Demetrius Harmon hosts skating party in Detroit to promote unity

Roller skating is a pastime in Detroit, whether you are on the west side at Northland Roller Rink or on the east side at Royal Skateland near East Warren. Whether you are 16 or 61, Detroit-style skating is for everyone.

Renaissance man, Demetrius Harmon, used the influence of skating in Detroit and his own influence to bring Detroiters together at his 2ndannual “Meech’s Escape on Skates” at Riverside Arena. Hundreds of eager skaters and fans lined up outside of the roller skating center to skate and mingle with Harmon and his friends, which included local rappers Sada Baby and Drego, and even Lil Yachty.

“The whole idea for the skate party was to have a safe space for all types of people,” said Harmon, who paid for attendees to skate for free. “There are so many diverse people in my fan base and group of friends, that I wanted them to be able to share a common space, co-exist, and not judge each other.”

Meech Harmon (center) brought rapper Lil Yachty (left) back to Detroit for his skating party.

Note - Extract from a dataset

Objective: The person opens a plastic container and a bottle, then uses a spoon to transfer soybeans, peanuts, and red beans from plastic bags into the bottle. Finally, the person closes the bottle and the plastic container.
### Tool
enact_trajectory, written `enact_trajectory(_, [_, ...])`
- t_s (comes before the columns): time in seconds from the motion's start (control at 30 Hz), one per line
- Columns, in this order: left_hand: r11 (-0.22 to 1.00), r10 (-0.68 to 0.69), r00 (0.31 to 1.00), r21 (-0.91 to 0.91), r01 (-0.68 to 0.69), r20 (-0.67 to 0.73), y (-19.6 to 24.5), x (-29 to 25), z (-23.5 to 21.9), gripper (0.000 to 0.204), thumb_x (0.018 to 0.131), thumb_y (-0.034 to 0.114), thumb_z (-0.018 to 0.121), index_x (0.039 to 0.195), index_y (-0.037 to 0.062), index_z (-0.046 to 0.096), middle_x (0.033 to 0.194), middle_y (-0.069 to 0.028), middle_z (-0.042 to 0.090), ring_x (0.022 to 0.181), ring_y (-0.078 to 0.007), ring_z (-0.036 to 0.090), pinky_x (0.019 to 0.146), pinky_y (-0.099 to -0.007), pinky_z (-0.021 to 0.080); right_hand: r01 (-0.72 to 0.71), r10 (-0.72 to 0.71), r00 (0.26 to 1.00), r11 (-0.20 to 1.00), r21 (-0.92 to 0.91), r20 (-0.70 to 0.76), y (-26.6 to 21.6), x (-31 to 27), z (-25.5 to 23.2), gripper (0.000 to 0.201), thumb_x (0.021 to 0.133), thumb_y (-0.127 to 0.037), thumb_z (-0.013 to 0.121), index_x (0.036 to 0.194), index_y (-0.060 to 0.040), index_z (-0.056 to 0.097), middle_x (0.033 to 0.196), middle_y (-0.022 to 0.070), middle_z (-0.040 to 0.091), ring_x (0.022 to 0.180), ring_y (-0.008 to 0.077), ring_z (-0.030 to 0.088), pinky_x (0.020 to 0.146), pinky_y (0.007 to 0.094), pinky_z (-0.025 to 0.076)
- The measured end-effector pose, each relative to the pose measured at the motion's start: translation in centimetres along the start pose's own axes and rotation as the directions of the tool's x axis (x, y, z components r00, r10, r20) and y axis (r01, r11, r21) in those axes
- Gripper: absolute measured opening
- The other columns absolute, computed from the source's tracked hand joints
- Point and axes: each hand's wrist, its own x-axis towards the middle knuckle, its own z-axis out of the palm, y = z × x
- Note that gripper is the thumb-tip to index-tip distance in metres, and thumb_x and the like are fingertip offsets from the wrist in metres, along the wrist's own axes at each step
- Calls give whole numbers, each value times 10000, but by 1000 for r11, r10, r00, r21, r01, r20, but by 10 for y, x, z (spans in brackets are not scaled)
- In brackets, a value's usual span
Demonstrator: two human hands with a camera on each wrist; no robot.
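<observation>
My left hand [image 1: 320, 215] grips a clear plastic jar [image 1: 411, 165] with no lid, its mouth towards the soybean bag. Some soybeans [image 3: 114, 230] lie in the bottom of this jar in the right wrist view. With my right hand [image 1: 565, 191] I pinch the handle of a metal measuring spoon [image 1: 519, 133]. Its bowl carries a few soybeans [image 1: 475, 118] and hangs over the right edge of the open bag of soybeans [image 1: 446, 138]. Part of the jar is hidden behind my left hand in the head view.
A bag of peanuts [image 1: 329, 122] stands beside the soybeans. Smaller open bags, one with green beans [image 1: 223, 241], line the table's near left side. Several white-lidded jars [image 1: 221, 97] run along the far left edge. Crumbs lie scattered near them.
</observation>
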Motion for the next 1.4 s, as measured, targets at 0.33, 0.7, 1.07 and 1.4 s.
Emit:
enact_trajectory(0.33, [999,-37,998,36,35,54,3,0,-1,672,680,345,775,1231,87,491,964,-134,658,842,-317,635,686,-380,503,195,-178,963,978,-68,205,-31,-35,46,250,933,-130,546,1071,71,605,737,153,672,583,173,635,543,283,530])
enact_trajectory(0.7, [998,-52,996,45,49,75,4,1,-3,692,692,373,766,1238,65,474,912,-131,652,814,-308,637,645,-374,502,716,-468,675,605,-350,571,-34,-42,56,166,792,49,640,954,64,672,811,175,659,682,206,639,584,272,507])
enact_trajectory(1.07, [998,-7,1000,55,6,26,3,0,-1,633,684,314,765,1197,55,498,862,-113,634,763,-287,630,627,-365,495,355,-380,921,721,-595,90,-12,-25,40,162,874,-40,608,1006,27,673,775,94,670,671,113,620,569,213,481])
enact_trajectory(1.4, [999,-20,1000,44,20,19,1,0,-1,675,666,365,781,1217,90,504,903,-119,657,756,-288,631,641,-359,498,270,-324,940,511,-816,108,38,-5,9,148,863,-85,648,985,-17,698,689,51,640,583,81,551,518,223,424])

PHOTO: Belton Media Group

Harmon could have thrown a party or a concert to get his message across, but he chose skating instead. As someone who has dealt with mental health issues in the past, he wanted an activity that would not only build community and unity, but would also place people in a happy place around others, letting them know that they matter.

“When I was growing up, you either went bowling or skating every Friday,” said Harmon, who grew up on the city’s west side on Joy Road. “I grew up bowling and with me dealing with anxiety, it helped me focus more. Skating does the same for others; it builds camaraderie, and encourages human interaction. I wanted to take that same concept and re-create that in an environment where we are skating and having fun.”

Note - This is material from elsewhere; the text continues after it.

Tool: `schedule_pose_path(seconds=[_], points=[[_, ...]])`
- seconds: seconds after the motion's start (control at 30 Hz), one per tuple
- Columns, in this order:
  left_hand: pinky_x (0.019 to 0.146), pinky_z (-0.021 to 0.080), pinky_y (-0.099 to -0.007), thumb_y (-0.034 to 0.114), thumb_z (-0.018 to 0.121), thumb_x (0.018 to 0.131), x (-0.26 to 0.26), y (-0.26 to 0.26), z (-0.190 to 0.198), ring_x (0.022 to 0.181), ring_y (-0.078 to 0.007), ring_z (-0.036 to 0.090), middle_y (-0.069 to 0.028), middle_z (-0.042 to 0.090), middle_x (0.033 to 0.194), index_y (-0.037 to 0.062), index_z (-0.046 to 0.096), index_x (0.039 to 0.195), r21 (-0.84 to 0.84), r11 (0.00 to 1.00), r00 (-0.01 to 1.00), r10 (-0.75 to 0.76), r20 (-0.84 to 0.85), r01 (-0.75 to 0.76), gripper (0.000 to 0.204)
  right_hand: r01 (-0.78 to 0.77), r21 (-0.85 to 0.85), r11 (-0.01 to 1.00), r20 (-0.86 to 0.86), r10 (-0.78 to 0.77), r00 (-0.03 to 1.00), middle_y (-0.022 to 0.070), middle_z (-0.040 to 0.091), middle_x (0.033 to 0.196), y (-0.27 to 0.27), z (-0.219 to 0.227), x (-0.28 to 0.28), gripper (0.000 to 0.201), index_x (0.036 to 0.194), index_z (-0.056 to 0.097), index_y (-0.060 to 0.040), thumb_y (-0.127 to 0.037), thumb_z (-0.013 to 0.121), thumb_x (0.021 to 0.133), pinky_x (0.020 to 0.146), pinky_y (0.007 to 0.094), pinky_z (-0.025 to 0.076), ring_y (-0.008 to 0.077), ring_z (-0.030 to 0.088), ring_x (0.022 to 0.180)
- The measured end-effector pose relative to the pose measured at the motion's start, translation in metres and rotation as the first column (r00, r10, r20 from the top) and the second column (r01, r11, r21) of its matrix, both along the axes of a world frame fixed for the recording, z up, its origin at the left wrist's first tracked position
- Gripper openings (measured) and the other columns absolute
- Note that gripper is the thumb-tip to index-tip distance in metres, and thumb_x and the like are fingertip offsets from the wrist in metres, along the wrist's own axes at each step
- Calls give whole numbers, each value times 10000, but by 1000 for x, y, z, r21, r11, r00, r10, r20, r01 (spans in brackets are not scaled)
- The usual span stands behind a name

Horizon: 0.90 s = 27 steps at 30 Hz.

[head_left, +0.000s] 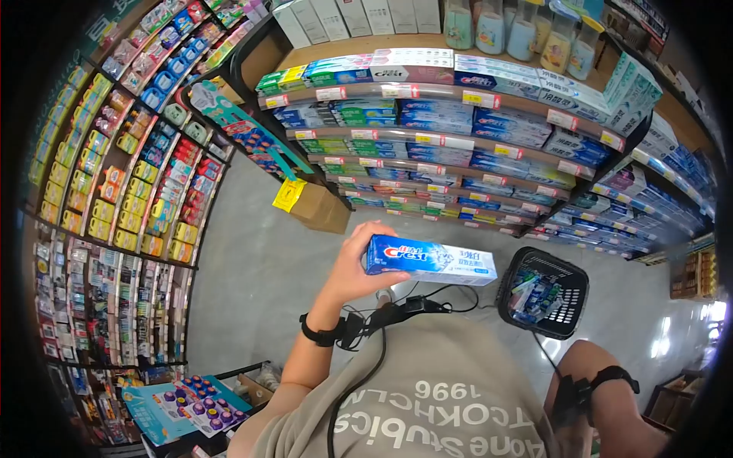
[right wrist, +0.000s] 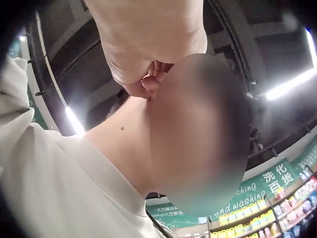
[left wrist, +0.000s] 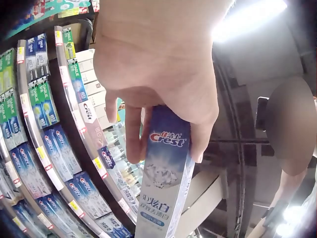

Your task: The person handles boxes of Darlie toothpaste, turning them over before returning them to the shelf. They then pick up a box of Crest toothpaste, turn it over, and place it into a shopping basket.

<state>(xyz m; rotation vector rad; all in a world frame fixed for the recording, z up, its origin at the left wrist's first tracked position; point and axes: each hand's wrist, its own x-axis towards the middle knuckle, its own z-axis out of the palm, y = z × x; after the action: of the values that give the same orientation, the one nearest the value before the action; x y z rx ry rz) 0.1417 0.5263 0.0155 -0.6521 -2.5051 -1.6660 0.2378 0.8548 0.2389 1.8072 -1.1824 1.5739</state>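
A blue and white Crest toothpaste box (head_left: 435, 260) lies lengthwise in front of the body in the head view, its printed face turned up. My left hand (head_left: 359, 266) grips its left end, thumb along the near side and fingers around the far side. In the left wrist view the same box (left wrist: 163, 183) points away from the palm. The right hand (right wrist: 153, 42) is raised beside the person's ear in the right wrist view, its fingers mostly hidden. Only the right forearm (head_left: 611, 404) shows in the head view.
Curved shelves (head_left: 450, 141) of toothpaste boxes stand ahead. A black basket (head_left: 569, 324) with several packages is at the right. A cardboard box (head_left: 324, 210) stands on the floor by the shelf end, and packed racks (head_left: 114, 183) line the left. Black cables (head_left: 450, 288) hang near the waist.
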Motion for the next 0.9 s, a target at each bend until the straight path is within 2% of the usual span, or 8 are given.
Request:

Dozens of skaters were able to skate for free, with Meech Harmon paying for everything out of his own pockets. PHOTO: Xaxier Cuevas

Harmon said he wants to host his annual skating every year in Detroit and also wants to take his message and event around the country to other cities.

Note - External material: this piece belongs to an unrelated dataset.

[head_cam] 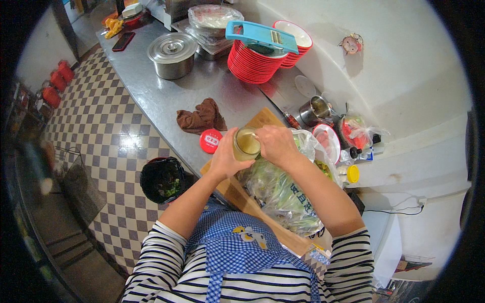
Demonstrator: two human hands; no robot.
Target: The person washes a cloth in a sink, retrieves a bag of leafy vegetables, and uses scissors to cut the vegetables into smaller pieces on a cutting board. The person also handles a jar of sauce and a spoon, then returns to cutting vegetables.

Demetrius Harmon complete with Detroit uniform, Old English D cap and Buffs. PHOTO: Belton Media Group

The 21-year-old made a name for himself by doing short comedy videos on Vine, Twitter, and YouTube with his friends. Now, he is using his platform to bring awareness to important life issues, through his You Matter clothing line, inspirational quotes and speeches for teen battling depression and mental health problems, LGTBQ rights, and giving out hugs to complete strangers.

“With my philanthropy, I care about people so much, and I wanted to take my platform and make my millions of followers better,” said Harmon. “I can’t change the world, but I can impact that small amount of people that follow me and how they interact with others.”